* WHAT TO PRODUCE
Within the entries below, find the lines that hold "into" and report only how many there are.

[LISTED ENTRIES — start]

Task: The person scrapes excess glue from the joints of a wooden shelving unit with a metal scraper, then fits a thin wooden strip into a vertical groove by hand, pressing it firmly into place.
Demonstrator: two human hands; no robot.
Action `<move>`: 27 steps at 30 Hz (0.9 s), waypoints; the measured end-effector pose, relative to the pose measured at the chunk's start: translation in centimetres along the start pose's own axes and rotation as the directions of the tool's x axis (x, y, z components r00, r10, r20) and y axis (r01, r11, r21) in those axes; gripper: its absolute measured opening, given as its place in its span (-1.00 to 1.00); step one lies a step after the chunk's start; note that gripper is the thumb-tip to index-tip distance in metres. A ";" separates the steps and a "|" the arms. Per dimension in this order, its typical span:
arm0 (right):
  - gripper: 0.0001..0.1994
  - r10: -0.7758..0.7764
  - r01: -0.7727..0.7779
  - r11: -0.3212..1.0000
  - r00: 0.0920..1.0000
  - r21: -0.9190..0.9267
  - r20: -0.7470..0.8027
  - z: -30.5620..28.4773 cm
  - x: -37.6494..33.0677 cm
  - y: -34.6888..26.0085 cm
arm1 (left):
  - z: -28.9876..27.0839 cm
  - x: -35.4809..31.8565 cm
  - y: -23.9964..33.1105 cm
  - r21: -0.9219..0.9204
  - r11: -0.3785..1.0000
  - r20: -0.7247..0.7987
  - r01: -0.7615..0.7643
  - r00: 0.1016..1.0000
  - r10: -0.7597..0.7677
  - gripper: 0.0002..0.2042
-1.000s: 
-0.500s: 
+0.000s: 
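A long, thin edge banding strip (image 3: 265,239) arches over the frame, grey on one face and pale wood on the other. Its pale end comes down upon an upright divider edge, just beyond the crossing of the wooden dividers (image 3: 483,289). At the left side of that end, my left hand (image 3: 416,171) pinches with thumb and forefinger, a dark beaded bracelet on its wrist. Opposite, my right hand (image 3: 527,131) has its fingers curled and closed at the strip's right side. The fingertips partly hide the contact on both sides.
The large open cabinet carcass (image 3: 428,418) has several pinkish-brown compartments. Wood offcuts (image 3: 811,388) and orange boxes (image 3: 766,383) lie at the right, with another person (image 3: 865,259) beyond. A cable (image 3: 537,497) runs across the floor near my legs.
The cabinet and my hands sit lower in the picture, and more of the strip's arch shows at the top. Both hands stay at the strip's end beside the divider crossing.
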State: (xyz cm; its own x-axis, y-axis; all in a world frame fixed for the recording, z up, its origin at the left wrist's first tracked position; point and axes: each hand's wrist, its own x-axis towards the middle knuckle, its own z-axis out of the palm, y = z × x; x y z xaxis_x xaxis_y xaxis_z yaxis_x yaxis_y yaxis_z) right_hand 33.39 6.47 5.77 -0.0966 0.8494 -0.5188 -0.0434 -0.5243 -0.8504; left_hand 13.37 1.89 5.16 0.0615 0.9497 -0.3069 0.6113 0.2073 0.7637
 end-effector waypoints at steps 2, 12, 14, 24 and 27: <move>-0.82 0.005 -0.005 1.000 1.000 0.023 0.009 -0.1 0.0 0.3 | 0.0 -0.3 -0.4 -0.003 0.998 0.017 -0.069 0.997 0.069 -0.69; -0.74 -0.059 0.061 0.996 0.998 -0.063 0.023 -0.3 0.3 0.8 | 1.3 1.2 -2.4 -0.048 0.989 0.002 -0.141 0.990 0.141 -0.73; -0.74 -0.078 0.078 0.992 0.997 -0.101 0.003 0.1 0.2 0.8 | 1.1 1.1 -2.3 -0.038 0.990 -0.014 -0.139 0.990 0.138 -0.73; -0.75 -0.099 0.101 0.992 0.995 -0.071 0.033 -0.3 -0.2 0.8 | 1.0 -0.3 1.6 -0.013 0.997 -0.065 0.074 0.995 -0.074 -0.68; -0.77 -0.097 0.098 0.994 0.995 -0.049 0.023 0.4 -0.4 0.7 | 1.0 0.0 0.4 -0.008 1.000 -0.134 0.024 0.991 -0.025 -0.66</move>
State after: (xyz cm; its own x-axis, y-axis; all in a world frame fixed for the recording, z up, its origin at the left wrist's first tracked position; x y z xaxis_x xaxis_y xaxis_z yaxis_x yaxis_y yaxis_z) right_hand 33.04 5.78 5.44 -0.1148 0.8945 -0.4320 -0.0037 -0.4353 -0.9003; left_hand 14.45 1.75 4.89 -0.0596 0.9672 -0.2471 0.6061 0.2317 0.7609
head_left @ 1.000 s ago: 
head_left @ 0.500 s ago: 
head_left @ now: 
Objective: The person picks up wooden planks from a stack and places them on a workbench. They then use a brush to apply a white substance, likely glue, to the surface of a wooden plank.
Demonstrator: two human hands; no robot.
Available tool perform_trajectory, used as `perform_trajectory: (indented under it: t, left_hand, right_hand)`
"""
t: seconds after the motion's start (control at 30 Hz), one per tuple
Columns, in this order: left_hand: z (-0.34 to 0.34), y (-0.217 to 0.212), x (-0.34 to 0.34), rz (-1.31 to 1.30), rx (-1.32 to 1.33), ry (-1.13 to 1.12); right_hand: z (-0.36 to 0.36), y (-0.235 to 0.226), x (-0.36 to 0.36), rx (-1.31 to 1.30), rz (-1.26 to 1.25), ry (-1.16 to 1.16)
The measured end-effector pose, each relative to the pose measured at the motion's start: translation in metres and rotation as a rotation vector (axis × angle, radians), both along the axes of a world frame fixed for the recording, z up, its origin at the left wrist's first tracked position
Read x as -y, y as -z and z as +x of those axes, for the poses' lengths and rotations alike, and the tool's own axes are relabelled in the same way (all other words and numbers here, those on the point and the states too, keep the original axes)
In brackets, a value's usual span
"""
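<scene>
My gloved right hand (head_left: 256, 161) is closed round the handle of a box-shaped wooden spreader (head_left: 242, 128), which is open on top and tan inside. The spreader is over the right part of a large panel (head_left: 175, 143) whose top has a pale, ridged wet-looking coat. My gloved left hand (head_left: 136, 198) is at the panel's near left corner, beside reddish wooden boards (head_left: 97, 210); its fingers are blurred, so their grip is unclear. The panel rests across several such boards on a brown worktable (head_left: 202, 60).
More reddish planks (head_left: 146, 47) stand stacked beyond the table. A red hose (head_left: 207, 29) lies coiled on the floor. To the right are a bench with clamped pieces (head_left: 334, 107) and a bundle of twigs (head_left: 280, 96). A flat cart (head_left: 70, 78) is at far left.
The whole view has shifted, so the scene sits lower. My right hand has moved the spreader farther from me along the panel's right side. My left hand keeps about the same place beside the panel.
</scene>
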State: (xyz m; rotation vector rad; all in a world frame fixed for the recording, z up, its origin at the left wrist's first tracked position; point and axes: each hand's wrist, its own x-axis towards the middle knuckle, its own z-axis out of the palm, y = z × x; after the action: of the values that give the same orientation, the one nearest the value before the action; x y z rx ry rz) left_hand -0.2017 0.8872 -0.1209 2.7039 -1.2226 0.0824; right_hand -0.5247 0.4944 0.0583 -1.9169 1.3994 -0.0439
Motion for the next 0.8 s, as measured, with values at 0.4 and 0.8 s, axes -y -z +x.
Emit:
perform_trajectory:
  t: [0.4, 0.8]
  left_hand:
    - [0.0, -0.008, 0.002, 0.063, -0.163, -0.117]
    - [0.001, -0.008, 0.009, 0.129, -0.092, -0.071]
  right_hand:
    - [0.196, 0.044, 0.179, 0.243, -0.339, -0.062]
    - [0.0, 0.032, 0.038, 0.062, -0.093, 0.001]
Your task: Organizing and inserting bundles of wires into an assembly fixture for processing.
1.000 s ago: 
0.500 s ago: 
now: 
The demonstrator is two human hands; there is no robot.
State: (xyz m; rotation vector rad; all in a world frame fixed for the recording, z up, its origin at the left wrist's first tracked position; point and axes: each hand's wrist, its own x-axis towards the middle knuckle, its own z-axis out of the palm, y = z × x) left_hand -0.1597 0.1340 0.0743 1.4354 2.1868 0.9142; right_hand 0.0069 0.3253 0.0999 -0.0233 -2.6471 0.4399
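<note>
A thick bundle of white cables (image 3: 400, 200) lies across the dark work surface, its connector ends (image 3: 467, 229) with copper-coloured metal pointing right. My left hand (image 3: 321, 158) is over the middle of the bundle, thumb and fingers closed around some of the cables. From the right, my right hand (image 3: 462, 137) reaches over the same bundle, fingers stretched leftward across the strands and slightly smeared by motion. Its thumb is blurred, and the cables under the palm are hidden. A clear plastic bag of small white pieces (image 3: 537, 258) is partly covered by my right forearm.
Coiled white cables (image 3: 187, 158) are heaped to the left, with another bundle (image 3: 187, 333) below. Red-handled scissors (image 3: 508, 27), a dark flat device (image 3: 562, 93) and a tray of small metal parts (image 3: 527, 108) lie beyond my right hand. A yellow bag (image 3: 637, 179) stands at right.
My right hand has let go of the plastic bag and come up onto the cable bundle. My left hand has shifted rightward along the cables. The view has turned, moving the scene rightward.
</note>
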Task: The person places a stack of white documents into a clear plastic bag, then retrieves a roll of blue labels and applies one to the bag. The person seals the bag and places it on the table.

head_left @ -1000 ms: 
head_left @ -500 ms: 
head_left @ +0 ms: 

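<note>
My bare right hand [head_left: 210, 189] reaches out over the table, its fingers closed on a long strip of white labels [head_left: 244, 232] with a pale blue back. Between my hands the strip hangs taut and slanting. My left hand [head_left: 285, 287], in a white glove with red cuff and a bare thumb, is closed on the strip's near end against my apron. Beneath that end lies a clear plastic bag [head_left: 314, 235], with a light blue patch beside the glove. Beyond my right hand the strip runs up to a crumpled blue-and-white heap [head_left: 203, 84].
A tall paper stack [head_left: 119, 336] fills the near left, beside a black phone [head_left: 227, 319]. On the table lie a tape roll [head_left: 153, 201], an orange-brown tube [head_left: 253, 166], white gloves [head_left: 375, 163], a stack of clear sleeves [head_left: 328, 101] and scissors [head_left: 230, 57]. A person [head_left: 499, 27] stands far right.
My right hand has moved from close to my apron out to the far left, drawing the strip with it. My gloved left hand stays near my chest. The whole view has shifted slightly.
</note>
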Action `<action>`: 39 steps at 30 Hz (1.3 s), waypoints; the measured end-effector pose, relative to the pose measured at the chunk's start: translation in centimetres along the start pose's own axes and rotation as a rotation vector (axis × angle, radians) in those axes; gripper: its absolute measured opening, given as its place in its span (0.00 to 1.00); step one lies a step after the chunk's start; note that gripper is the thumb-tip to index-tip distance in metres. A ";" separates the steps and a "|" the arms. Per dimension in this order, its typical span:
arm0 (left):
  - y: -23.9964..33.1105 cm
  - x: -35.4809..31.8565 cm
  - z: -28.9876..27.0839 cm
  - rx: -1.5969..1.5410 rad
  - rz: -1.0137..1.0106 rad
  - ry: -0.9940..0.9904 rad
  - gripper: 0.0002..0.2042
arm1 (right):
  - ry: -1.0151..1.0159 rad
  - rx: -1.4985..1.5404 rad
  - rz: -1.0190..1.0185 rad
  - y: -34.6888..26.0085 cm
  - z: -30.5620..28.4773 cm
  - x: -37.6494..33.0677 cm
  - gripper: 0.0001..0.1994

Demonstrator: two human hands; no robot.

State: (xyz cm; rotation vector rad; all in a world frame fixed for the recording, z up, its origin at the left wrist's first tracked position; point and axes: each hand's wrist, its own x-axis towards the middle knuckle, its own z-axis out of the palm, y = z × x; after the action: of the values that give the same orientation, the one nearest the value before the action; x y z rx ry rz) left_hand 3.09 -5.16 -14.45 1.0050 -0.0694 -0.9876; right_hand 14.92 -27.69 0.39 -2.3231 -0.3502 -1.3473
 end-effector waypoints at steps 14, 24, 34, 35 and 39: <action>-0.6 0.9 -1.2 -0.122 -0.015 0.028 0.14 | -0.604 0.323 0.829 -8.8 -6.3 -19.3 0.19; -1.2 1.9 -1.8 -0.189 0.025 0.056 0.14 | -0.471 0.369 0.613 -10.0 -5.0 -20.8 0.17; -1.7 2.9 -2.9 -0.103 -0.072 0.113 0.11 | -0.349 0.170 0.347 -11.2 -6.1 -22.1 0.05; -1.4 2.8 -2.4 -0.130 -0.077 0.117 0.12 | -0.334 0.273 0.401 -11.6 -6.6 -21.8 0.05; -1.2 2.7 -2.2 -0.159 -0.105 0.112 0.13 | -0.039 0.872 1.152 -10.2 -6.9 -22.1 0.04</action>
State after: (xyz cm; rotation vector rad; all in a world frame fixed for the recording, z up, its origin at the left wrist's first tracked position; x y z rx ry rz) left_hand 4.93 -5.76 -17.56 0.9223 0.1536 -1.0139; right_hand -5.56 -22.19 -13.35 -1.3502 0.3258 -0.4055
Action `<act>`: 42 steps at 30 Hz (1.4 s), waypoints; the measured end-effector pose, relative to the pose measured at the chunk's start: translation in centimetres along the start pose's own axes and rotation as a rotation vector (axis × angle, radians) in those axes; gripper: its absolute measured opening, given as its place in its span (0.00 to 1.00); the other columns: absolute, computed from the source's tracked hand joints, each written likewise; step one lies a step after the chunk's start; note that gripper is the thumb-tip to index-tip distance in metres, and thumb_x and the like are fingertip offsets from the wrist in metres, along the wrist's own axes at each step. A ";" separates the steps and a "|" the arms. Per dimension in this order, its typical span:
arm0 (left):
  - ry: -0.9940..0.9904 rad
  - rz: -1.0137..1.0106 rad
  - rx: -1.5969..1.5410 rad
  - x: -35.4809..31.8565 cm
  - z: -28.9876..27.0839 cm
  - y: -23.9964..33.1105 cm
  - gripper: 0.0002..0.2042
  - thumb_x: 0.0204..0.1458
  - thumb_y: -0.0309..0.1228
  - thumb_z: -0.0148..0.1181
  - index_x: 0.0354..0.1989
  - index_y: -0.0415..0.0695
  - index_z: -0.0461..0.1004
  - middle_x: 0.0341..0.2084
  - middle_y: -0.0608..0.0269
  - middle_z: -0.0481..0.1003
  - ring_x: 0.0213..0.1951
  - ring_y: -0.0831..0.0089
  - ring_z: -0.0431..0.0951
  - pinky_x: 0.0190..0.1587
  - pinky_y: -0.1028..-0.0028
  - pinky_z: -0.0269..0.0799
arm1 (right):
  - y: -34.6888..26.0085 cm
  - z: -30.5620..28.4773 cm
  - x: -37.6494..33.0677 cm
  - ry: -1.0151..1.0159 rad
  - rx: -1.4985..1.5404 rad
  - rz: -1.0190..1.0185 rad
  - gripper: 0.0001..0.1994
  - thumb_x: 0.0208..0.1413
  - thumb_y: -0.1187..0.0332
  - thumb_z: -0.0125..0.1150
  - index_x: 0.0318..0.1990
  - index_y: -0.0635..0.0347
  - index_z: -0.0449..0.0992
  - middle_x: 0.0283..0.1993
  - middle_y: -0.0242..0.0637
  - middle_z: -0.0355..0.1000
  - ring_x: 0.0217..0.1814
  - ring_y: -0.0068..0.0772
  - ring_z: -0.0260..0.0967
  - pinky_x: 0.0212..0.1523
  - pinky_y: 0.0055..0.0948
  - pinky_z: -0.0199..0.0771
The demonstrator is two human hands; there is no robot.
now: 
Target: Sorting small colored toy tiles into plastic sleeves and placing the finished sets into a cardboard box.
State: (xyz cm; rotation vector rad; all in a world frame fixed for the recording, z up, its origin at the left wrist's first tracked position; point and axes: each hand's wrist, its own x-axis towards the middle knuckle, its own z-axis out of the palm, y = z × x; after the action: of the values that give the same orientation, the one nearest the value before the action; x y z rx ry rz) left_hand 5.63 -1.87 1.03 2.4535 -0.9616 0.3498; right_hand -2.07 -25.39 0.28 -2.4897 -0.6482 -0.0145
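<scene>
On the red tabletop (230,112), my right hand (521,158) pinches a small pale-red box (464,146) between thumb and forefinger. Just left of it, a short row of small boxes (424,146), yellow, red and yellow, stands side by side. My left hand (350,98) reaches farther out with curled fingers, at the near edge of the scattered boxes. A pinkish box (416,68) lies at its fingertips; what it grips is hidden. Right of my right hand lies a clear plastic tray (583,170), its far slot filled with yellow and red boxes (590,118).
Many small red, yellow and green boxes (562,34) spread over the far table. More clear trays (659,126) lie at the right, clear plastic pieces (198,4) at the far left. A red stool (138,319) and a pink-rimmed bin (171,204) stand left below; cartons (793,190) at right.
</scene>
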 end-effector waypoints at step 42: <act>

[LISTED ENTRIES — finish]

* FINAL ANSWER
4